DelSheree Gladden said...

This is such a great topic to post about before going back to school. Neither of my kiddos are teens yet, but we're getting closer and it can be scary to think about peer pressure. A lot of the advice you gave can apply to younger kiddos too, which I appreciated as I read. Thanks for the tips and suggestions about how to approach the topics with your kids.

Columba Lisa said...

Thanks for this very helpful post! My son (15) encountered some meanness and excluding at the camp he attended this summer. Because he has type 1 diabetes, I was driving him to and from instead of him staying overnight, so I heard all about it. Honestly, it took me two full days to get over my grief and anger at how he was hurt. However, he learned the valuable lesson that he did not have to accept the insults. By the end of camp, he was very happy. He had made some good friends and ignore the immature kids.

Christy Garrett @ Uplifting Families said...

Thank you for sharing a great topic. I think the best way to help your teen avoid falling into the peer pressure trap is to always give your tween or teenager an escape route. Let them know that they can call you at anytime for a ride home if they find themselves in a position that they aren't comfortable with. It is very important for parents to have an open relationship with their children at a young age. Communication is important. Parents should also monitor their child's activities and their friends.

Laura Day said...

Thank you ladies. Lisa, I am glad your son realized he doesn't have to accept what other people say, and I think sometimes it is harder on us mothers when our teens are excluded.

Delsheree,when I was writing this post, I also thought younger children experience peer pressure also, and we have to start talking to them when they are young, so they are better prepared to handle the pressure.

Christy, you are so right, but there are a lot of parents who tell there teens "don't call me when you get into trouble", which is really sad. They don't realize how they are hurting their teens.

And I'm sorry I have to reply like this, but I have never been able to figure out how to reply to each comment separately.

April - My Bizarre Family said...

I have a 12 year old girl and an almost 16 yr old boy, and I do worry about peer pressure. This post is full of great information and tips...thanks for sharing!

Jean @sonotorganized.com said...

My son is 12 so this information is great! I really like the pick your battles suggestion. I think that is even more important now than it was when the kids were younger.

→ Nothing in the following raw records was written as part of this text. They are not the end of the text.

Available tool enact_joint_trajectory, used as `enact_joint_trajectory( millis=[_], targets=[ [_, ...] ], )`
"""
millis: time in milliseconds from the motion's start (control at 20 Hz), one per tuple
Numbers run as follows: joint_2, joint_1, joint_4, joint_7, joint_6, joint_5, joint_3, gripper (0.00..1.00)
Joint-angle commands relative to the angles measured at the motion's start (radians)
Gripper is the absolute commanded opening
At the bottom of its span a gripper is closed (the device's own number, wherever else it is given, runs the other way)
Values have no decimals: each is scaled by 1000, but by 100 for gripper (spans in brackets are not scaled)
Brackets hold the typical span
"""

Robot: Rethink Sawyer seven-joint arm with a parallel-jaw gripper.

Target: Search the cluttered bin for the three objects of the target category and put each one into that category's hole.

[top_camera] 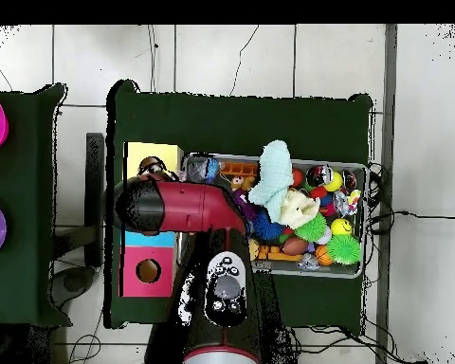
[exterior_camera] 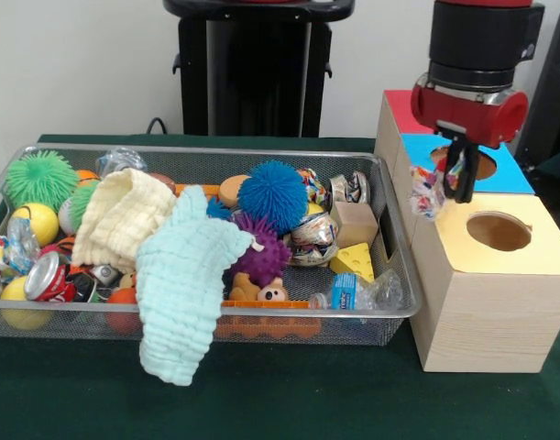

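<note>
Gripper [exterior_camera: 460, 179] clamped on wrapper [exterior_camera: 427, 191], hung above blue hole [exterior_camera: 465, 163] (drop judged imminent); bin [exterior_camera: 389, 247] well apart.

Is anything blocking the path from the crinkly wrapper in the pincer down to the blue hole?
Nothing visible does. The pincer holds the crinkly wrapper beside the blue box's hole, whose opening looks clear; the arm hides it from overhead.

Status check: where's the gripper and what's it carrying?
Gripper shut on crinkled wrapper, hanging over the blue-topped box. Wrapper not yet in a hole. Nothing blocking below.
</note>
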Motion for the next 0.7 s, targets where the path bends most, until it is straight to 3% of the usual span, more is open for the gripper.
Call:
enact_joint_trajectory(
  millis=[50,500,700],
  targets=[
    [60,67,-65,220,152,96,18,0],
    [142,133,-132,234,111,164,-41,0],
    [220,157,-203,237,78,172,-93,0]
  ],
)
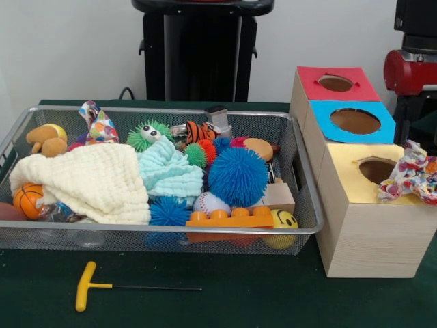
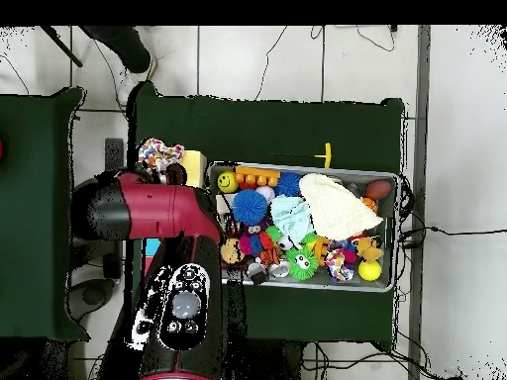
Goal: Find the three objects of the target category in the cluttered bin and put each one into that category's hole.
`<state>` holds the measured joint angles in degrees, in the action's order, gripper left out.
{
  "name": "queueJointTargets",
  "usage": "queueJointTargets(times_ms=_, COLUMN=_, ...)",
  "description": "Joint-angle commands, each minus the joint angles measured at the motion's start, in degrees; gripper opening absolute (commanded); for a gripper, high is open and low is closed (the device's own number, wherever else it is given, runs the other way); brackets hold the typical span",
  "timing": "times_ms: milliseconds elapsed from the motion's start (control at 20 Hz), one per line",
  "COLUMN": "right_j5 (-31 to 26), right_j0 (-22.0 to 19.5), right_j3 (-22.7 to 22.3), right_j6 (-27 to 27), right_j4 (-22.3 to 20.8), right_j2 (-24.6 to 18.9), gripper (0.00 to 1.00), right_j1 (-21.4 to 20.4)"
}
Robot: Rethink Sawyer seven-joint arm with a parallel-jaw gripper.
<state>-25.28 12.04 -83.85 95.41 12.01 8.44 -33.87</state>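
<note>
The bin [image 1: 300, 225] sits on the green counter [image 1: 239, 294], packed with toys and cloths, and beside it stand three boxes with holes: red [image 1: 336, 83], blue [image 1: 355, 121] and yellow [image 1: 377, 169]. A knotted rope toy [image 1: 410, 174] lies on the yellow box, touching the edge of its hole. Which category is the target is not shown. If rope or fabric toys are meant, a likely candidate is the patterned cloth [image 1: 97, 124] at the bin's far corner, well away from the boxes. If balls, several spiky ones cluster around the big blue ball [image 1: 237, 175] near the bin's middle.

The claw itself cannot be made out, so I cannot tell whether it is released or clenched. The overhead view shows the red arm [image 2: 149, 210] bent over the boxes, beside the bin's box-side end, so any pick needs a reach from the boxes across the bin. The front view shows only a red part of the arm at its edge, but shows the holes clearly, which the arm hides from above
</note>
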Motion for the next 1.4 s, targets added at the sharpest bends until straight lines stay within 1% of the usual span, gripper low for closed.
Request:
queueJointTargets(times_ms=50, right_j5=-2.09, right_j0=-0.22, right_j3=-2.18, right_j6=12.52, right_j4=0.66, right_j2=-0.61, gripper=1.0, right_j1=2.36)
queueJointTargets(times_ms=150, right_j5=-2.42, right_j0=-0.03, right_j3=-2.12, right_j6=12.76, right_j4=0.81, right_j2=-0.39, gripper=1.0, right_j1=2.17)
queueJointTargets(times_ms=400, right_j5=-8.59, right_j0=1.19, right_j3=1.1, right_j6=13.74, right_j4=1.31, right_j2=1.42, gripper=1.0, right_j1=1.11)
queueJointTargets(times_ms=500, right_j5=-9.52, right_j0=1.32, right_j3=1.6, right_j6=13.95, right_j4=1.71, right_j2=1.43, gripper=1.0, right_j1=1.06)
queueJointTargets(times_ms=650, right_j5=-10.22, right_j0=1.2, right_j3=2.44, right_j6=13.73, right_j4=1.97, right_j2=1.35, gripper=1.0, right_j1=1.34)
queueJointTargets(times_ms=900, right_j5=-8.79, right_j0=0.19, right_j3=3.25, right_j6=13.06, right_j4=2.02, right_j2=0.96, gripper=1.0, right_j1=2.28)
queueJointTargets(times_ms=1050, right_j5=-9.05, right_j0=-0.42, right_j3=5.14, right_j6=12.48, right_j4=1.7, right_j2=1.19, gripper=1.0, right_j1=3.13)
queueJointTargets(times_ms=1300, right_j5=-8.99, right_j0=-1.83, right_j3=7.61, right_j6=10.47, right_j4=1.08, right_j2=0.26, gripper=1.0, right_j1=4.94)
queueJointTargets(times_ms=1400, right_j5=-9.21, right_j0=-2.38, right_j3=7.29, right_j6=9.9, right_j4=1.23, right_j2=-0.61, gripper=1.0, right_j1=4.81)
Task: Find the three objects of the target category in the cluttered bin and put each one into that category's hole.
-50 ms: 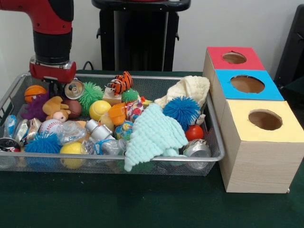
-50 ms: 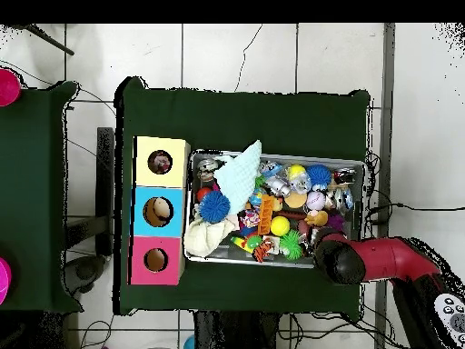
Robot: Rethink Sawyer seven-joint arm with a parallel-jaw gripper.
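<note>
Step in hand, as judged: the search of the bin, with a pick being lined up at its far left corner. No object is seen carried.

Arm: the red and black arm (image 1: 50,33) is lowered over the left end of the wire bin (image 1: 216,142). The gripper (image 1: 56,88) is largely hidden under the wrist, so whether it is open or closed cannot be told.

Bin contents, left to right in the front view: an orange basketball (image 1: 34,92); a purple soft toy (image 1: 35,108); a tan plush animal (image 1: 56,108); a baseball (image 1: 49,127); an upturned silver can (image 1: 74,89) just beside the gripper; a green spiky ball (image 1: 90,96); a yellow ball (image 1: 99,109); a striped tiger toy (image 1: 121,83); a mint knitted cloth (image 1: 153,135); a blue spiky ball (image 1: 182,111); a cream knitted cloth (image 1: 187,90) draped at the right rim.

Target category: not determinable from the views, so the three wanted objects cannot be singled out among the clutter.

Receiving box, right of the bin: red hole (image 1: 234,58), blue hole (image 1: 247,84), yellow hole (image 1: 265,119).

Next move, as judged: a clean grasp on one item without snagging neighbours, then a carry across the full bin.

Surface: dark green cloth (image 1: 142,204) over the table. Room: pale tiled floor (image 2: 272,54), loose cables at the edges.
</note>
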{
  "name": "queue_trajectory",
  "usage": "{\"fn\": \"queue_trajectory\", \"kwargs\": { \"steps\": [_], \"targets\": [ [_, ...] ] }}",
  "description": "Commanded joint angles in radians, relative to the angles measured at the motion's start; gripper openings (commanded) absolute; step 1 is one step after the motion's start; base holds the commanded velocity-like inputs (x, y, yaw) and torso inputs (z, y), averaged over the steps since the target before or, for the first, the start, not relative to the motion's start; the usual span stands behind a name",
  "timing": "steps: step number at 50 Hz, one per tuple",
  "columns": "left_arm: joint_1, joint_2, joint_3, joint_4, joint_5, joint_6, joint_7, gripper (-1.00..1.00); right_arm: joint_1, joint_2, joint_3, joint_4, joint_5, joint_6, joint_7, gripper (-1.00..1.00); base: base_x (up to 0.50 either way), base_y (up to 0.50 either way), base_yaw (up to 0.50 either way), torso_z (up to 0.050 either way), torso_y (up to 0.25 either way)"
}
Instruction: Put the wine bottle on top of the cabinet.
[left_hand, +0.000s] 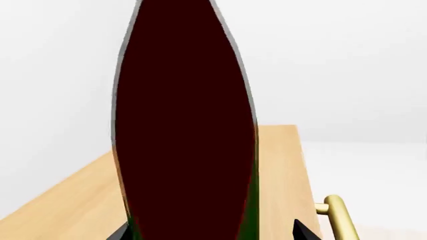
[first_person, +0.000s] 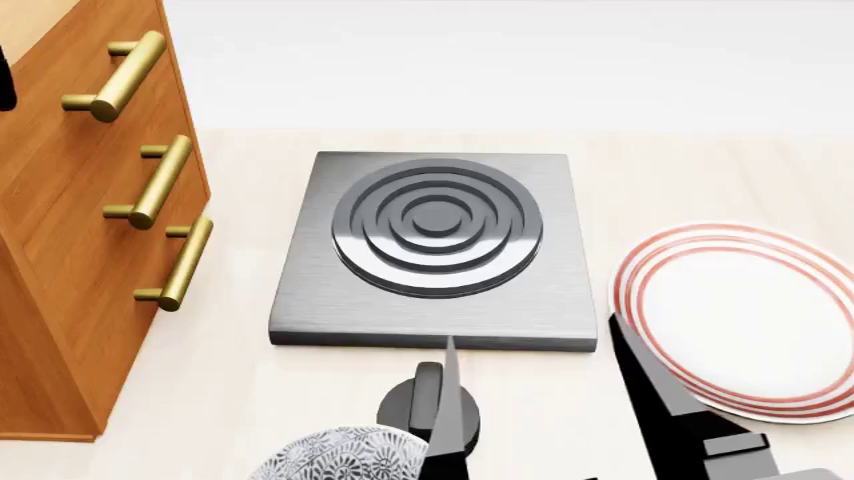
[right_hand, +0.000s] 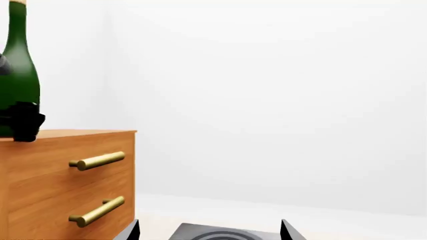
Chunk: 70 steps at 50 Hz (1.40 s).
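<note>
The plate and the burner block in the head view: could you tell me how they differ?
The plate is round and white with red rings near its rim; the burner block is square, grey metal with raised concentric rings. The burner block sits centrally, the plate further right, partly behind the right gripper. Both lie flat on the pale surface.

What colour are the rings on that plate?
Red rings on a white plate, clearest in the head view.

One tall dark green glass wine bottle (right_hand: 18, 75) and one orange-brown wooden cabinet (first_person: 60, 290) with three brass-gold bar handles (first_person: 150, 182). One grey square burner plate (first_person: 437, 250), one red-ringed white plate (first_person: 737, 318), one patterned bowl (first_person: 340, 456)
</note>
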<state>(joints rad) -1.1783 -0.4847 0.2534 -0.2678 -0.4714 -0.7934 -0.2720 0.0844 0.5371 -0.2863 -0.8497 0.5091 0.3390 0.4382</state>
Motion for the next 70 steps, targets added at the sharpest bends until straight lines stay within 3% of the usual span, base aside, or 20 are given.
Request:
{"fn": "queue_trajectory", "kwargs": {
  "steps": [1, 12, 27, 41, 46, 51, 54, 58, 70],
  "targets": [
    [0.126, -0.021, -0.047, 0.176, -0.092, 0.016, 0.031, 1.0, 0.002, -0.021, 0.007, 0.009, -0.031, -0.005, -0.016, 1.0, 0.0, 0.0, 0.0, 0.0, 0.0],
    [0.271, -0.083, -0.038, 0.352, -0.079, 0.032, -0.002, 1.0, 0.003, -0.019, 0.0, 0.007, -0.032, -0.002, -0.013, 1.0, 0.0, 0.0, 0.0, 0.0, 0.0],
    [0.436, -0.123, -0.137, 0.657, -0.169, 0.006, -0.083, 1.0, 0.002, -0.018, -0.01, 0.012, -0.038, -0.008, -0.013, 1.0, 0.0, 0.0, 0.0, 0.0, 0.0],
    [0.693, -0.128, -0.25, 0.956, -0.196, 0.062, -0.202, 1.0, 0.007, -0.019, -0.024, 0.012, -0.042, -0.005, -0.011, 1.0, 0.0, 0.0, 0.0, 0.0, 0.0],
    [0.801, -0.128, -0.207, 1.03, -0.122, 0.118, -0.22, 1.0, 0.008, -0.019, -0.026, 0.013, -0.042, -0.006, -0.01, 1.0, 0.0, 0.0, 0.0, 0.0, 0.0],
    [0.905, -0.109, -0.08, 1.081, -0.012, 0.181, -0.226, 1.0, 0.01, -0.02, -0.031, 0.013, -0.042, -0.006, -0.011, 1.0, 0.0, 0.0, 0.0, 0.0, 0.0],
    [0.975, -0.044, -0.034, 1.051, -0.018, 0.289, -0.193, 1.0, 0.012, -0.024, -0.04, 0.021, -0.048, -0.01, -0.015, 1.0, 0.0, 0.0, 0.0, 0.0, 0.0],
    [1.0, -0.019, 0.064, 1.032, 0.067, 0.319, -0.193, 1.0, 0.017, -0.024, -0.044, 0.02, -0.046, -0.007, -0.015, 1.0, 0.0, 0.0, 0.0, 0.0, 0.0],
    [1.068, 0.02, 0.182, 1.019, 0.156, 0.386, -0.194, 1.0, 0.029, -0.038, -0.085, 0.025, -0.064, -0.003, -0.023, 1.0, 0.0, 0.0, 0.0, 0.0, 0.0]
  ]
}}
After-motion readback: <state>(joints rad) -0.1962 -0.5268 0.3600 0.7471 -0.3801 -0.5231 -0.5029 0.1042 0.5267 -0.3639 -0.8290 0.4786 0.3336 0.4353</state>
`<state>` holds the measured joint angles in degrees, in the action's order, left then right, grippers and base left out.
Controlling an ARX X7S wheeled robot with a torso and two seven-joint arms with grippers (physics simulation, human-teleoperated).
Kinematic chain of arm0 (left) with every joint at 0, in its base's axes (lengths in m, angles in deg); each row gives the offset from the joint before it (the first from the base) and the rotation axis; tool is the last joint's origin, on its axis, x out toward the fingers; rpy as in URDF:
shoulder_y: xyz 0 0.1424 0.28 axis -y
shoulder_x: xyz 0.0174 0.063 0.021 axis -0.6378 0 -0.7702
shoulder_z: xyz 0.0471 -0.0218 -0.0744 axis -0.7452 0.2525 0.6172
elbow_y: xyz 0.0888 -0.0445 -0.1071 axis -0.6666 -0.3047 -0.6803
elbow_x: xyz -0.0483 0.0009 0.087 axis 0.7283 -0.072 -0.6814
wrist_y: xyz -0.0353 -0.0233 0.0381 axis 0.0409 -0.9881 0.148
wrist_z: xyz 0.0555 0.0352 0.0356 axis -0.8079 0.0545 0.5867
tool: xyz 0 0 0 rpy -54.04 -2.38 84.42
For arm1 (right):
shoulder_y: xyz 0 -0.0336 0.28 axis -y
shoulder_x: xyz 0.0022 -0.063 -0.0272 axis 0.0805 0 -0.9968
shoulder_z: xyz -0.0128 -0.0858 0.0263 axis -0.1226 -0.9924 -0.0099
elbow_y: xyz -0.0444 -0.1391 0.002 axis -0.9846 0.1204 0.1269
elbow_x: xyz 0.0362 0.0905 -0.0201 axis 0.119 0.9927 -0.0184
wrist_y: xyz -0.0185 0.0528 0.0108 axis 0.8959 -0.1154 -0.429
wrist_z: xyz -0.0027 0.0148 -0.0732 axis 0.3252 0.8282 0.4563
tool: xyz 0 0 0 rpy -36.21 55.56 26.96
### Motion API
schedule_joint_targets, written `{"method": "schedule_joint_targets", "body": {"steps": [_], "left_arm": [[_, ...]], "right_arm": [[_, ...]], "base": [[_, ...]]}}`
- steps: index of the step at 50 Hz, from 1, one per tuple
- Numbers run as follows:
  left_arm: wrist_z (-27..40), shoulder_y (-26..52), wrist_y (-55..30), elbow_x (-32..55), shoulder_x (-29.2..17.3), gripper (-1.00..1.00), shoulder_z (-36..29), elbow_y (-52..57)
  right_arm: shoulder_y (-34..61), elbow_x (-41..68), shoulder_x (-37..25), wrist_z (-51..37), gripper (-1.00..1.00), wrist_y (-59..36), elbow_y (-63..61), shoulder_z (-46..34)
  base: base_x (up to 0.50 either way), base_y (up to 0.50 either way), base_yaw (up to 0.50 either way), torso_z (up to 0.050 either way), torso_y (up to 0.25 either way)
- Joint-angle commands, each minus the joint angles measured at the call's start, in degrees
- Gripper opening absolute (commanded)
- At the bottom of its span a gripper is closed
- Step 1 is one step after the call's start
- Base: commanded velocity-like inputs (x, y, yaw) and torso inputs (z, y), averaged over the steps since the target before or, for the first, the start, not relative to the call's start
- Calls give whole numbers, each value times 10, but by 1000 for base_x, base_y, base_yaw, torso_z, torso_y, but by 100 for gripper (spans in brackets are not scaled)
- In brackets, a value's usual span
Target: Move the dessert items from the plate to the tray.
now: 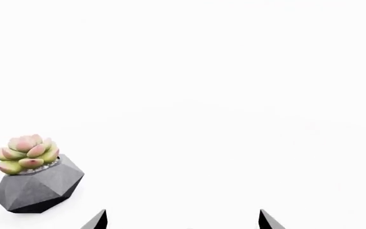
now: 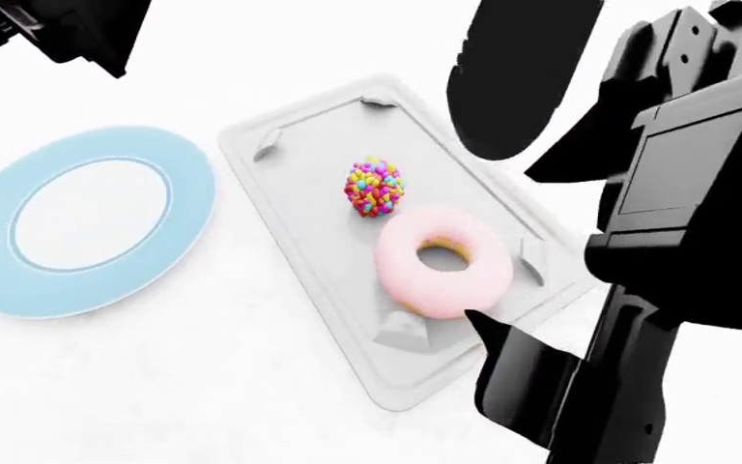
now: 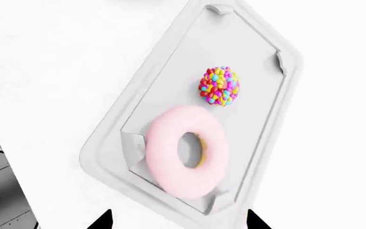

Oh, the music and yet, I find that I must silently mumble to myself: I used to listen to the Beastie Boys (dating myself a bit, I realize).

LyndaS said...

Those statistics are alarming!

Adrian's Crazy Life said...

We have frequent conversations about these issues. He's lucky to have two older brothers who chime in once in a while too, especially on being a gentleman with his girlfriends. One thing we have done is with his Facebook account. He has two parents, both brothers, two youth group directors, three ministers, and half a dozen Scout leaders on there. That makes sure he isn't ever going to post anything on there that he shouldn't. And since most of these people are also pretty involved in his life, it gives him a great source of guidance in his life.

Adrian's Crazy Life said...

I am always shocked at how often my son talks about the kids at his school who are doing drugs and other things. We live in a fairly nice neighborhood and I wouldn't have expected this to be so widespread. The good thing is that he talks about them in total tones of disgust. And we talk about what their futures are likely to be like and the problems they are letting themselves in for. Fortunately, he has no interest in being friends with people like that.

Laura Day said...

Adrian, it's good that your son finds disgust in drugs, but it will get tougher as he gets older.

My daughters informed me (a couple of years ago) that Pearl is the meth capital of MS. I had no idea. We moved here because it was a safe city. It's still safe, but apparently drugs are widespread.